Media make the news. The corporate press are self-starting, self-generating news engines, fully capable of creating controversy out of whole cloth. Yet they played little part in forcing Rumsfeld to reconsider his insult to the dead, bereaved and wounded. Instead, it fell to veterans groups, both pro- and anti-war, to denounce Rumsfeld's outrage - cries that eventually moved a few prominent politicians.

Hundreds of media eyes and ears were focused on Rumsfeld's January 7 briefing, from reporters and producers on the scene to editors watching the live feed back at their bases. Their collective job is to await the newsworthy quote, package it and, if one of their reporters is present, direct him to pursue the story. Top editors scan the submissions of their teams in the field, looking for the standout items, "news" that is fit to hype. At most print and electronic outlets, Rumsfeld's verbal assault against draftees failed to make the cut. The Washington Post devoted five sentences to the story, in its page 5, Washington in Brief column, a potpourri of federal agency blurbs.

This is a commentary about class. Rumsfeld escaped media-driven censure for two weeks because the class that populates the media machinery have little or no connection to actual soldiers, sailors or Marines. The vaunted U.S. military that is inexorably garrisoning the world is made up of men and women that editors, producers and talking faces have never met, except on assignment. The U.S. military is drawn from five percent of U.S. families - not much of a Nielson rating and, more importantly, far too narrow a spectrum to intrude on the consciousnesses of the more influential sectors of society. They are abstractions.

Rumsfeld's callous remarks failed to register as such among the social cohort that was his immediate audience: media professionals. And they are no different than their counterparts in the upper middle classes from which the professions are drawn. For 30 years, military service has been neither a threat nor an option for most of the U.S. population. The social distance between those who serve and those who do not has grown vast. How else to explain the collective, cold disregard for 17,725 not-so-long ago dead?

The reality is colder still: the failure of Rumsfeld's remarks to ignite a human response among his media audience indicates a general lack of empathy with soldiers as people like themselves. It is not just draftees that pass unmourned, but the rest of the fallen 58,000, as well.

In that sense, Rumsfeld was indeed denigrating dead men from another country, whom he could - quite literally - devalue with impunity.

Today's soldiers can expect no more empathy than that accorded the disrespected dead. If soldiers were truly valued as fellow citizens, could Rumsfeld remain Secretary of Defense?
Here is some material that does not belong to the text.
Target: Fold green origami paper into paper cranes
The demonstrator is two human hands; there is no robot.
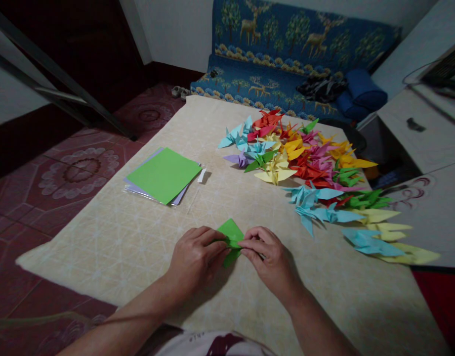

South Carolina Senator Ernest Hollings has joined Black Congressmen Charles Rangel and John Conyers in calling for a return to some form of compulsory national service.

"It's not the Army going to war. It's the country going to war," said Hollings. But 95 percent of the country would never consider going to war. Other people do that for them.

Rumsfeld loves his perfect weapon, the volunteer military. They may die in the nation's imperial enterprise but, among the people whose opinions count, they will not be personally missed.